Lateral reading! There’s just so much information online, and it’s impossible to understand some articles, posts or comments without more context. There’s absolutely zero shame in admitting you don’t know something — that’s how you learn and grow. I love lateral reading because it makes the process of understanding anything — a featured story from a news outlet, or an Instagram post or a Twitter thread, seem like a treasure hunt — as soon as you uncover one clue, another one presents itself. Once you reach the gem you were after from the beginning, you now have all this treasure in the form of newfound knowledge in your back pocket.
- What is the first thing you will do once we fully emerge from the seemingly unceasing COVID-19 pandemic?
Travel extensively! I have two major trips in mind: a long-awaited European trip that I had originally planned in 2020, and a trip to Egypt with my mom, who is a professor of Arabic and has lived in Egypt and Tunisia on and off since the 1970s. I have cousins in Germany and have been promising to come visit for the last several years, even before the pandemic hit. While I’m in Germany, I’ll make a couple stops in Berlin and the smaller city of Wiesbaden in western Germany. From there, I’ll make my way to the Netherlands, then to France and finally a stop in Spain before heading back Stateside.
- Aside from fighting for facts, what else are you passionate about?

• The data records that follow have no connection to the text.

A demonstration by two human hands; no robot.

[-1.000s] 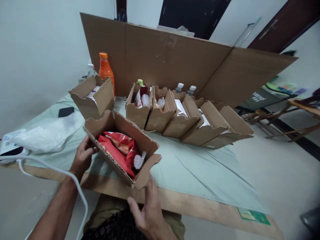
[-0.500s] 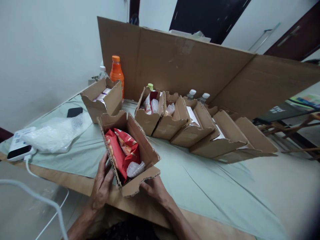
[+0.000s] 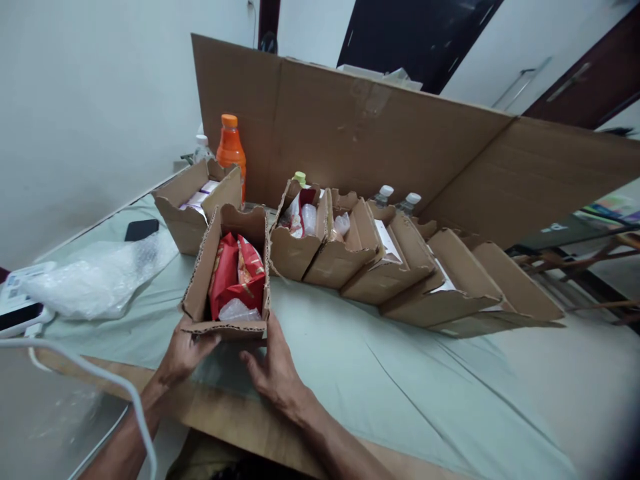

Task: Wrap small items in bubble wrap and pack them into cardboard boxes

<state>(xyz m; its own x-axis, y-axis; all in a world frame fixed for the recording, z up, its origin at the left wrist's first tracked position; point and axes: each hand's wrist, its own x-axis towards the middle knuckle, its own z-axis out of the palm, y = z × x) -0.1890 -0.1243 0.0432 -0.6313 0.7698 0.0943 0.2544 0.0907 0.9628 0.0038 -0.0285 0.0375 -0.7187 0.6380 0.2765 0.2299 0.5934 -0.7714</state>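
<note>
An open-topped cardboard box [image 3: 201, 272] stands between my hands near the table's front edge. Inside it lie red snack packets [image 3: 231, 277] with a clear plastic-wrapped piece [image 3: 239, 311] at the near end. My left hand [image 3: 181, 355] grips the near left corner, thumb at the front wall and fingers hidden behind the side. My right hand [image 3: 276, 370] holds the near right side, fingers along the wall and thumb apart below the front. Just beyond, at the left, sits another cardboard box [image 3: 185, 230] with white-and-purple packs in it.
Several filled cardboard boxes [image 3: 295, 257] stand in a slanting row at the right. Behind them rises a cardboard panel [image 3: 330, 127]. An orange bottle [image 3: 231, 148] is at the back left. Bubble wrap [image 3: 100, 280], a black phone [image 3: 142, 230] and a white cable [image 3: 115, 380] lie leftward.
The box with red packets has turned straighter and moved away from me, closer to the other boxes. Both hands moved with it; my right hand went from the front flap to the right side.
</note>
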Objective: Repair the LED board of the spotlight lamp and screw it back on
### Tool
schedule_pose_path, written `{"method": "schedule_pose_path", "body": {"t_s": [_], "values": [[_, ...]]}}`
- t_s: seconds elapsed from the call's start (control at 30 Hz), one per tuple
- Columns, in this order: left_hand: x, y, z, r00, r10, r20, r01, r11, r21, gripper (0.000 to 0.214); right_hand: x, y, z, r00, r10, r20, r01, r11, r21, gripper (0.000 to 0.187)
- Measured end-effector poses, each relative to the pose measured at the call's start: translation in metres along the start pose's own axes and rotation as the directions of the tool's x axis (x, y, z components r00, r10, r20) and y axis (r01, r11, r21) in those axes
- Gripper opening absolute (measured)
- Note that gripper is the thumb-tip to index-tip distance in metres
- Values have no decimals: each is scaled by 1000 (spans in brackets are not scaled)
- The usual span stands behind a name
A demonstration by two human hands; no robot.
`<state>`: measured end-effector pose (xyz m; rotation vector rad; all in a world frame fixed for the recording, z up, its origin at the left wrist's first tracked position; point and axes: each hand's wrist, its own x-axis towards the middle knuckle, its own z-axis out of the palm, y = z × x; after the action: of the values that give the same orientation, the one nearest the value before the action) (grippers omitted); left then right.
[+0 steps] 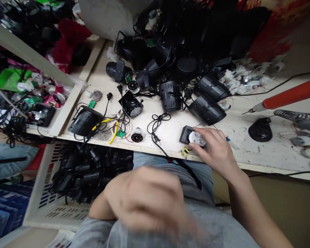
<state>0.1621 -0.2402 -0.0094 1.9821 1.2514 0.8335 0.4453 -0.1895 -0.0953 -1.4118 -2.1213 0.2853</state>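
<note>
My right hand (215,151) rests at the near edge of the white workbench (248,144), its fingers curled over a small black lamp part with a silver LED face (195,137). A small yellow circuit board (184,152) lies just below those fingers. My left hand (144,198) is close to the camera, over my lap, blurred by motion; its fingers look curled and I see nothing in them. A black power cord (157,127) lies between the two hands.
A pile of black lamp housings (175,65) fills the back of the bench. Yellow-handled pliers (113,129), boards and loose lamp parts lie at left. A soldering iron (289,97) and its stand (260,130) sit at right. A white crate (41,203) of black parts stands below left.
</note>
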Motion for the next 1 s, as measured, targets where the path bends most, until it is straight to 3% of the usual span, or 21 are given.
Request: {"method": "schedule_pose_path", "body": {"t_s": [0.03, 0.07, 0.13, 0.23, 0.33, 0.4, 0.5, 0.57, 0.7, 0.77, 0.8, 0.9, 1.0], "values": [[16, -7, 0, 977, 112, 183, -127, 990, 68, 29, 0, -1, 1, 1000, 5, -6, -5, 1000, 2, 40], [31, -15, 2, 956, 160, 244, -209, 959, 190, 28, 0, -1, 2, 1000, 10, -16, -10, 1000, 4, 38], [50, -30, 9, 955, 115, 274, -241, 840, 487, 38, 0, -1, 3, 999, 14, -37, -13, 1000, 12, 36], [61, -51, 22, 938, 57, 343, -285, 690, 666, 37, 0, 0, 2, 999, -4, -51, 6, 999, 38, 37], [63, -63, 31, 916, 64, 396, -339, 649, 680, 25, -2, 2, 1, 1000, -15, -9, 15, 998, 62, 47], [68, -67, 33, 908, 90, 408, -358, 672, 648, 21, -3, 4, 2, 999, -13, 38, 10, 997, 71, 52], [83, -63, 27, 902, 156, 403, -361, 786, 502, 15, -4, 8, 4, 999, -13, 44, 9, 995, 97, 47], [95, -51, 14, 905, 203, 373, -331, 887, 321, 16, -4, 11, 5, 1000, 21, -3, -21, 990, 139, 40], [110, -8, -23, 954, 209, 217, -206, 978, -38, 17, -1, 13, 2, 966, 249, -75, -207, 911, 357, 35], [108, 16, -43, 995, 101, -8, -101, 993, -63, 32, 2, 9, -2, 952, 305, -25, -249, 821, 514, 36], [104, 27, -52, 988, 37, -152, -47, 997, -61, 38, 3, 6, -4, 957, 289, 25, -248, 773, 583, 38], [84, 48, -79, 865, -69, -498, 46, 997, -59, 48, 8, -14, -3, 972, 115, 204, -230, 629, 742, 49], [55, 58, -110, 755, -69, -652, 73, 997, -21, 56, 12, -41, 8, 925, -96, 368, -270, 517, 812, 62]]}}
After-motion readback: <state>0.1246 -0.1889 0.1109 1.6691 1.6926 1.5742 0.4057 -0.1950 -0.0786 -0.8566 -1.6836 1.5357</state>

I am a foodie and would now call myself a plant-based foodie after transitioning to a vegan lifestyle in 2017. I went vegan for the animals, the environment and my health, but stayed for the food. I make a yummy vegan Bolognese. I am a big fan of holistic beauty and wellness practices, particularly those that are grounded in ancient wellness traditions. The first time I ever visited a traditional Korean jimjilbang (a traditional bathhouse with hot tubs, kiln saunas massage), I was sold. If you’ve ever tried the Mugwort bath, then you know what I mean! I love music and grew up exploring my parents’ extensive vinyl collection, listening to the incredible Black American musicians and artists of the 20th century — Minnie Riperton, Miles Davis, Stevie Wonder, Marvin Gaye, Maze & Frankie Beverly, the list goes on. Their works are timeless. I played the clarinet and drums for 13 years, and my fiancé is a professional keyboardist. Luckily, I can satisfy my dreams of being a musical virtuoso by living vicariously through him when he performs.
- Are you on team dog, team cat, team wombat? Or do you prefer stuffed animals to pets?
I am team equal opportunity for all animals! I don’t have any pets now but look forward to loving some in the future. In a perfect world, I’d get a dog and a cat at the same time, and they’d be best friends.
- What one item do you always have in your refrigerator?
- What’s in your pocket/backpack/laptop case right now?
Keys, wallet, a pen, AirPods, hand sanitizer, face mask, and Dr. Bronner’s cherry blossom and lime lip balm. Lip balm options are important.